| Exercise details |
Look through the listing underneath for "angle", and copy every line that has it.

=== Section Start ===

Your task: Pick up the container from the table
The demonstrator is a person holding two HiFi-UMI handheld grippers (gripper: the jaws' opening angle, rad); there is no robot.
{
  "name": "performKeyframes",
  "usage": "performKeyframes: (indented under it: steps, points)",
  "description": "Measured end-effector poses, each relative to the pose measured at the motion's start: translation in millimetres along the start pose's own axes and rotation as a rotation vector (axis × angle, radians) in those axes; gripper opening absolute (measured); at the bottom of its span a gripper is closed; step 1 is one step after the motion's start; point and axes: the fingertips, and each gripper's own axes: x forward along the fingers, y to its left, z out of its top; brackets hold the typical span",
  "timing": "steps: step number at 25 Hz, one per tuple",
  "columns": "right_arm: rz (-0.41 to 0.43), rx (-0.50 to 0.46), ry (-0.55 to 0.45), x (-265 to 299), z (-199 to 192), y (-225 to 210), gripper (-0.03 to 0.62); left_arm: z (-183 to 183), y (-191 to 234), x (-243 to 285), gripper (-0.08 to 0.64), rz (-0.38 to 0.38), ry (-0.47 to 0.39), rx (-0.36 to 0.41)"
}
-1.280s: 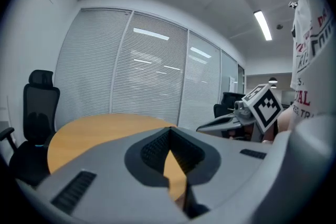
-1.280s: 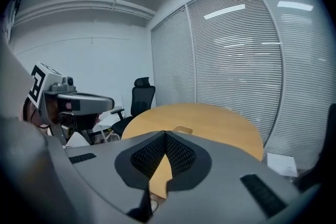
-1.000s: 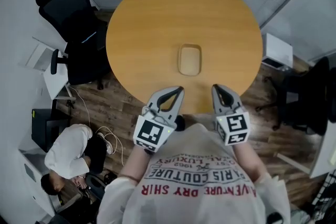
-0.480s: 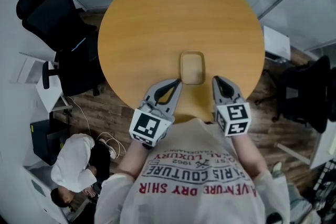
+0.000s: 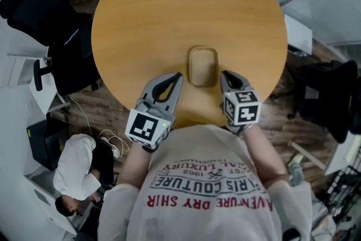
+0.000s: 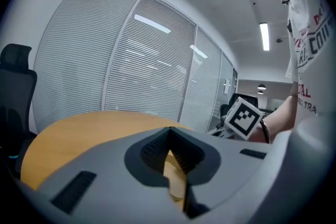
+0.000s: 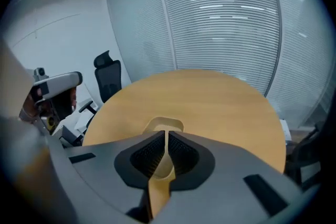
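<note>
**Both tools clenched, container untouched on the table**

The container (image 5: 203, 66) is a shallow tan tray with rounded corners, close in colour to the wood. It lies flat on the round table (image 5: 169, 8), on your half of the top, a little way in from the near edge and about on the table's midline.

Your left gripper (image 5: 176, 75) hangs over the table's near edge, and its tip is near the container's left side but apart from it. Your right gripper (image 5: 225, 74) is over the same edge, with its tip just beside the container's right near corner. The head view does not show whether it touches.

Both tools are clenched and neither grasps anything. In the left gripper view the ribbed pads (image 6: 152, 147) meet at the tip, and only tan surface shows through the opening behind them. That view looks low across the tabletop. The right gripper view looks down on the table — its pads are pressed together too, and the container sits on the wood just past the tip.

Each marker cube (image 5: 148, 128) rides at the rear of its gripper, off the table's near edge and over your shirt.

A black office chair (image 5: 34, 0) stands off the table's left side as you face it. A person in a white top (image 5: 76, 166) crouches on the floor off the table's near-left. A wall of blinds (image 7: 226, 23) runs beyond the table's far edge.
</note>
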Motion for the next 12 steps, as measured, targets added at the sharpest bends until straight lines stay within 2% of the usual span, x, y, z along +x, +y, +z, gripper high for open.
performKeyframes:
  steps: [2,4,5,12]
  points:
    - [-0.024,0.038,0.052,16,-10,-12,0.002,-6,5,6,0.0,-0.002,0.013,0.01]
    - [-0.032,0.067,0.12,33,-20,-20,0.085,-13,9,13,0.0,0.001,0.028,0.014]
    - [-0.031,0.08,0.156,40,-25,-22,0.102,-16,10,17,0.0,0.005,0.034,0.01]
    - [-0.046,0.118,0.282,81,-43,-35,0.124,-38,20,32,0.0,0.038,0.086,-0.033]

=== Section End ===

| Answer for the task |
The demonstrator is a person holding two HiFi-UMI handheld grippers (gripper: the jaws' opening angle, rad); there is no robot.
  "description": "Measured end-effector poses, each relative to the pose measured at the motion's start: translation in millimetres along the start pose's own axes and rotation as a rotation vector (axis × angle, radians) in those axes; gripper opening absolute (measured); at the bottom of its span a gripper is closed; step 1 is one step after the motion's start; point and axes: the fingertips, and each gripper's own axes: x forward along the fingers, y to its left, z out of its top; brackets hold the typical span",

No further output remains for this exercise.